It is similar with to analyst score in step S104, for one or more stocks, based on stock trader (i.e. by with The analyst that stock trader is associated makes) historical forecast value P={ p1,...,pmAnd actual value R={ r1,...,rmTo stock trader Scored.
In step S104, alternatively, for each stock, based on the prediction error between historical forecast value P and actual value R Mechanism is ranked up, and the score of each stock of historical forecast is have ever made for it to obtaining stock trader based on ranking results score.In one example, prediction error rate E={ e are calculated1,...,em, wherein ei=| pi-ri|/|ri|, calculate mechanism pair In the average forecasting error loss of the historical forecast of single stockFor the single stock The average forecasting error loss k of the historical forecast of all mechanisms is ranked up from small to large, and based on ranking results come to mechanism Scored.In this example, score1=(Rank are scored at for stock 1, such as mechanism)log(1+log(Ndealer)), Wherein NdealerIt is stock trader's sum that historical forecast is have ever made to the single stock, Rank is ranking of the stock trader in ranking results, θ is constant, for example 0.5.For each stock trader, if its score to N number of stock be respectively score1, score2 ..., ScoreN, then the score based on the stock trader to each stock, scores the stock trader.In this example, such as stock trader scores As a result it is the arithmetic average F of above-mentioned score2=(score1+score2+...+scoreN)/N.

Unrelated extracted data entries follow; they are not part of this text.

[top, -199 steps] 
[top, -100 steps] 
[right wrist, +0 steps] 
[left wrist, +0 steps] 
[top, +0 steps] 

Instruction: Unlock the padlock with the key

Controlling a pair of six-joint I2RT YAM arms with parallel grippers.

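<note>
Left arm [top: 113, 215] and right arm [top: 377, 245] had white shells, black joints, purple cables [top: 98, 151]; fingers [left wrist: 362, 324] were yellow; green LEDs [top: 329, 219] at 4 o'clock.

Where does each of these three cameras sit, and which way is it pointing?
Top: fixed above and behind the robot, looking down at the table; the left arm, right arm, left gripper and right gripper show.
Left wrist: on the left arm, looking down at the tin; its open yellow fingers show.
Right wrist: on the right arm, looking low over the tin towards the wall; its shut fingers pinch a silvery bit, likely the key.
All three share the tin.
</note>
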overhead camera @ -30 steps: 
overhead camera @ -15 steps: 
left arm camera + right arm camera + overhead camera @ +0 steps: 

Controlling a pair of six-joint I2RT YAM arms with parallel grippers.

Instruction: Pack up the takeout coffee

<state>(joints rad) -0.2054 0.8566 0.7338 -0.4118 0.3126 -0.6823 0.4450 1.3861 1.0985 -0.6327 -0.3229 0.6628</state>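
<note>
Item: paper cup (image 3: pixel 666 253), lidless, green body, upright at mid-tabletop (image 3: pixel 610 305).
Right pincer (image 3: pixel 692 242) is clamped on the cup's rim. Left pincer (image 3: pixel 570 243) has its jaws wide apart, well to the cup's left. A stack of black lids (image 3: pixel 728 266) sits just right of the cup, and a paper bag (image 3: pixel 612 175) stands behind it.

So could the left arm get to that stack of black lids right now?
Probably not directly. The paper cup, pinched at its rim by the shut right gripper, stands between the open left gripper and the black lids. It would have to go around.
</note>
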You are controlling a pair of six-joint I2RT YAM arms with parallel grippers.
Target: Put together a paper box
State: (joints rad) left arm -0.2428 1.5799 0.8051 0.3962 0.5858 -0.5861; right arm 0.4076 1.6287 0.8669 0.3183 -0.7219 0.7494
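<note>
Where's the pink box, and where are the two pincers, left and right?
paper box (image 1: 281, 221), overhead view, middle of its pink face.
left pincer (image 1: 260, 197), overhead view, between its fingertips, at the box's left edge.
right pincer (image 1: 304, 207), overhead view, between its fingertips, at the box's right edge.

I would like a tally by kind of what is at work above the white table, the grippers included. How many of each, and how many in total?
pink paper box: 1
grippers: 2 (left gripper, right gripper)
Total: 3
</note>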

In step S105, for the financial forecast achievement data of new wealth year single stock, generated and predicted according to analyst As a result time, for example, based within past 180 days analyst issue the date of prediction result to the number of days T of current date, base In the appraisal result of the issue analyst obtained as previously described be F1, the appraisal result for issuing stock trader is F2, determine distributional analysis teacher For stock generation prediction result as combination forecasting when corresponding weight w.It is pre- for not have ever made history The stock trader and analyst of survey, can be F by the appraisal result of issue analyst1Appraisal result with issue stock trader is F2It is set to special Definite value, for example 0.In one example, calculateWherein, C1And C2For constant, such as C1It is just Value.In this example, the weight shared by the more early prediction result of issuing time will be smaller, the more late prediction result of issuing time Shared weight will be bigger, therefore, embody issue analyst prediction result it is ageing.After weight w is obtained, for All prediction results of single stock can be weighted according to weight, be referred to a pair Corporate Finance corresponding with the single stock Mark is predicted.By being scored analyst and stock trader and weighted model, whole financial forecast method utilizes the wealth of history Business prediction data has carried out dynamic evaluation to the research strength of stock trader, analyst, and adjustment is weighted to time factor, can be more Add and predict following crucial financial index of company exactly, more preferable guidance is provided for market investment.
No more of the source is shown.